How does this patch exacerbate that problem? The current code performs N
agfl frees per fixup* to drop below a dynamic watermark
(xfs_alloc_min_freelist()). The patch changes that behavior to perform 1
agfl free per fixup unless we're over a fixed watermark (1/2 agfl size).
ISTM that how far we can exceed that watermark in a given fixup (to be
rectified by the next) is on a similar order in either case (and if
anything, it seems like we factor out the case of recursively populating
the AGFL and shrinking the watermark at the same time).

* By fixup, I'm referring to one pass through xfs_alloc_fix_freelist().
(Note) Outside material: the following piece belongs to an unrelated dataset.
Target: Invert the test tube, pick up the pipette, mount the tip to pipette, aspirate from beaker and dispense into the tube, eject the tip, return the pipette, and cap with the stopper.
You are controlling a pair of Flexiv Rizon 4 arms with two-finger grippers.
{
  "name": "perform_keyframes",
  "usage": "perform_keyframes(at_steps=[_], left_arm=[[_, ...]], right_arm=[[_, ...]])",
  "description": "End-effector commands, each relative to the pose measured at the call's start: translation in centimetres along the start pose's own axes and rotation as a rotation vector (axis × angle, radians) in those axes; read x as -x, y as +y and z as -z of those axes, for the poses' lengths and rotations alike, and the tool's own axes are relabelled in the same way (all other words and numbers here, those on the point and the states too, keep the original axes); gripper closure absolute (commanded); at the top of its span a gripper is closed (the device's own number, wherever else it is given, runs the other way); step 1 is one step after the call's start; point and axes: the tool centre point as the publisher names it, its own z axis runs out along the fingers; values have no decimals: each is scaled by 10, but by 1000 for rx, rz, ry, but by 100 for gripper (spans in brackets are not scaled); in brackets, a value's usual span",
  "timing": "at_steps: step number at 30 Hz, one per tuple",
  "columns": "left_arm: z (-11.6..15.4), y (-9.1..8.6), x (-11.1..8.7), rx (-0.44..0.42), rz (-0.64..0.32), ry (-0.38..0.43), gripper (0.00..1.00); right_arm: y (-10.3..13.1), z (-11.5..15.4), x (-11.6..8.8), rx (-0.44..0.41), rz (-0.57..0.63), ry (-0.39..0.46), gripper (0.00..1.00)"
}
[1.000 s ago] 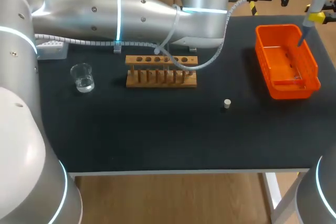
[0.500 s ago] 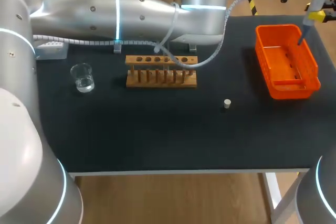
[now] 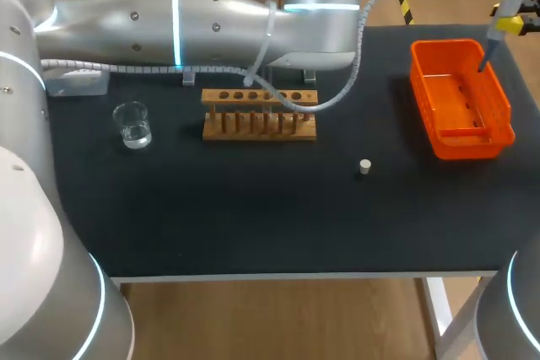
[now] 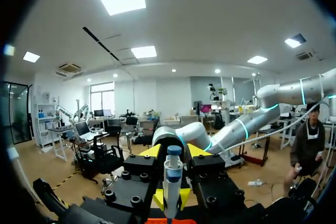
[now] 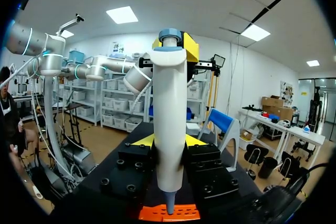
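Orange bin (image 3: pixel 422 99), pipette (image 3: pixel 504 24), beaker (image 3: pixel 132 124), stopper (image 3: pixel 365 166), 1 ea.

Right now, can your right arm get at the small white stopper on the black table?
Probably not yet: my right gripper is shut on the white pipette over the orange bin; the small white stopper lies unobstructed.

Rack (image 3: pixel 259 124) partly behind a cable (image 3: pixel 336 97) — pipette (image 3: pixel 504 21) end too small to tell.
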Motion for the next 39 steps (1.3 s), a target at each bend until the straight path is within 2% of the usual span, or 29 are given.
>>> perform_keyframes(at_steps=[1,6,8,9,13,15,17,21,30,39], left_arm=[[38,-4,-4,30,14,33,0],[82,1,-22,42,34,41,0],[99,2,-32,30,18,52,0],[107,2,-37,60,17,23,0],[139,3,-56,65,-8,6,0],[152,5,-64,72,-19,20,0],[165,9,-71,74,-21,35,0],[192,22,-83,67,-3,12,0],[243,50,-93,8,-4,0,0],[287,71,-103,4,39,-32,0]], right_arm=[[1,0,0,-3,-1,1,100],[1,0,0,-3,-1,1,100],[1,0,0,-3,-1,1,100],[1,0,0,-3,-1,1,100],[1,0,0,-3,-1,1,100],[1,0,0,-3,-1,1,100],[1,0,0,-3,-1,1,100],[1,0,0,-3,-1,1,100],[1,0,0,-3,-1,1,100],[1,0,0,-3,-1,1,100]])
> And think about 4k sector filesystems - there's close on 1000
> entries in the AGFL - this means we could have 500 blocks floating
> on the AGFL that would otherwise be in the freespace tree. IOWs,
> this change could have significant impact on freespace
> fragmentation because blocks aren't getting returned to the
> freespace tree where they merge with other small freespace extents
> to reform larger extents.
> 

Good point. I'm a little curious how we'd really end up with that many
blocks on the agfl. The max requirement for the bnobt and cntbt is 4
each for a 1TB AG. The rmapbt adds another optional dependency, but IIRC
that only adds another 4 or 5 more blocks. I suppose this might require
some kind of sequence where consecutive agfl fixups end up freeing a
block that results in one or more full tree joins, and thus we populate
the agfl much faster than we shrink it (since we'd remove 1 block at a
time) for some period of time.

With regard to the impact on free space fragmentation.. I suppose we
could mitigate that by setting the surplus limit to some multiple of the
max possible agfl requirement instead of 1/2 the physical size of the
agfl.

We could also consider doing things like fixing up AGFL surpluses in a
more safe contexts (i.e., in response to -ENOSPC on write where we also
trim eofblocks, free up indlen reservations, etc.) or allowing a surplus
block to be used in that BMBT block allocation failure scenario as a
last resort to fs shutdown (and if there isn't a surplus block, then
we'd be shutting down anyways). Note that I'm not currently convinced
either of these are necessary, I'm just thinking out loud about how to
deal with some of these potential hazards if they prove legitimate.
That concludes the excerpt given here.